--- Action item ---
Please output the entries that follow exactly, without a single image.

====== Data provided ======

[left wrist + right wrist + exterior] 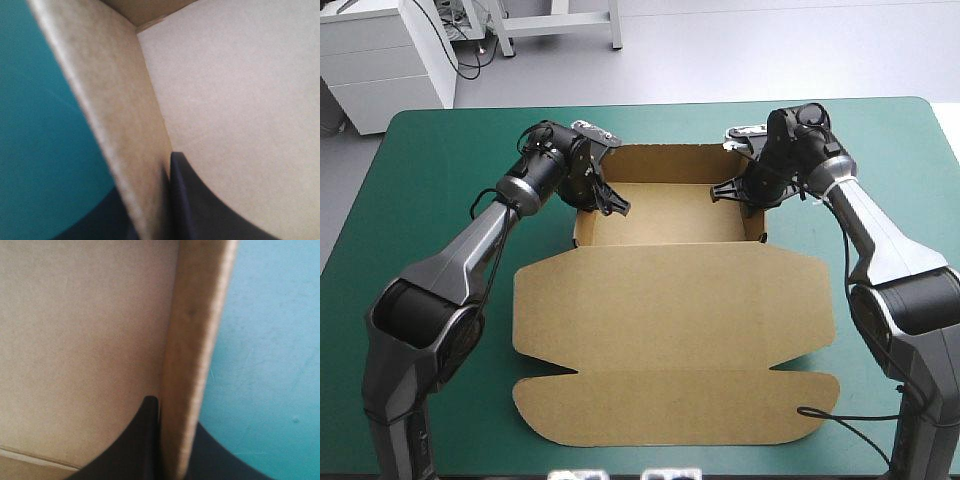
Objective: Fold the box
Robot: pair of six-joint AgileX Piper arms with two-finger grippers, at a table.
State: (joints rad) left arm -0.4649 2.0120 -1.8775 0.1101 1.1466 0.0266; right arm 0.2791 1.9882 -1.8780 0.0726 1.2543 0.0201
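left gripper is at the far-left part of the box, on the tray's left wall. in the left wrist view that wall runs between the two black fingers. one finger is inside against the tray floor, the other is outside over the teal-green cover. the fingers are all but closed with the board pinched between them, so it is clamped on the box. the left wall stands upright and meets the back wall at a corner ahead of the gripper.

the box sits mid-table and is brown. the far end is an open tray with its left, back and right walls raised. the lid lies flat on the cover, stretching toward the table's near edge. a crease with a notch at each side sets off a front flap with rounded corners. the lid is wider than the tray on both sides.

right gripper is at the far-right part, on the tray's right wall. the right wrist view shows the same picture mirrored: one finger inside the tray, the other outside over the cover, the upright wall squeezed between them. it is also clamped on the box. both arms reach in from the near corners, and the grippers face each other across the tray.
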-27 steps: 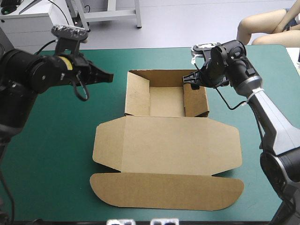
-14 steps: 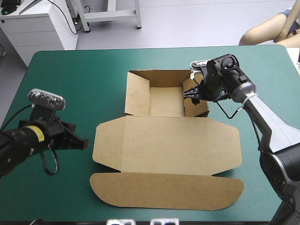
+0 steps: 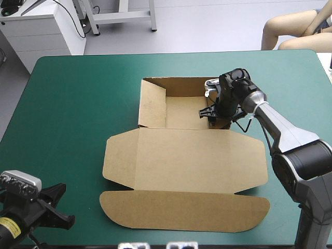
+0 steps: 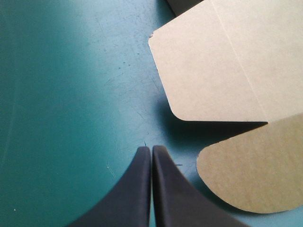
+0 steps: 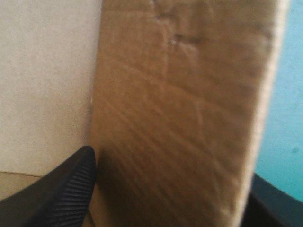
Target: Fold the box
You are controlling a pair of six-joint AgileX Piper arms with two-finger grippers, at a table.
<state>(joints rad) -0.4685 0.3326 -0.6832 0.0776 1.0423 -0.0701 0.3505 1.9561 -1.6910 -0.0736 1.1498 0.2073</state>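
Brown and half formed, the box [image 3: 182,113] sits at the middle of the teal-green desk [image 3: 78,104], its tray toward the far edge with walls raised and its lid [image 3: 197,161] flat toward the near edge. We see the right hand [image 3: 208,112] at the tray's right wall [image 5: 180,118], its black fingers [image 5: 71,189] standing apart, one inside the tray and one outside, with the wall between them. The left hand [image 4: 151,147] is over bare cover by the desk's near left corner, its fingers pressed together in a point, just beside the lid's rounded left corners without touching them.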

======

--- Answer box ---
[left wrist + right wrist + exterior] 
Objective: Fold the box
Robot: pair of six-joint AgileX Piper arms with two-finger grippers, at a table.
State: (joints rad) left arm -0.4649 2.0120 -1.8775 0.1101 1.1466 0.0266; right arm 0.2791 1.9882 -1.8780 0.0726 1.2543 0.0201
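left gripper is at the far-left part of the box, on the tray's left wall. in the left wrist view that wall runs between the two black fingers. one finger is inside against the tray floor, the other is outside over the teal-green cover. the fingers are all but closed with the board pinched between them, so it is clamped on the box. the left wall stands upright and meets the back wall at a corner ahead of the gripper.

the box sits mid-table and is brown. the far end is an open tray with its left, back and right walls raised. the lid lies flat on the cover, stretching toward the table's near edge. a crease with a notch at each side sets off a front flap with rounded corners. the lid is wider than the tray on both sides.

right gripper is at the far-right part, on the tray's right wall. the right wrist view shows the same picture mirrored: one finger inside the tray, the other outside over the cover, the upright wall squeezed between them. it is also clamped on the box. both arms reach in from the near corners, and the grippers face each other across the tray.
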-27 steps: 
-14 steps: 
+0 steps: 
+0 steps: 
+0 steps: 
Target: Fold the box
You are controlling a pair of six-joint AgileX Piper arms with two-finger grippers, at a table.
<state>(joints rad) -0.4685 0.3326 -0.6832 0.0776 1.0423 -0.0701 0.3505 1.9561 -1.6910 -0.0736 1.1498 0.2073</state>
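Brown and half formed, the box [image 3: 182,113] sits at the middle of the teal-green desk [image 3: 78,104], its tray toward the far edge with walls raised and its lid [image 3: 197,161] flat toward the near edge. We see the right hand [image 3: 208,112] at the tray's right wall [image 5: 180,118], its black fingers [image 5: 71,189] standing apart, one inside the tray and one outside, with the wall between them. The left hand [image 4: 151,147] is over bare cover by the desk's near left corner, its fingers pressed together in a point, just beside the lid's rounded left corners without touching them.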

This output is complete.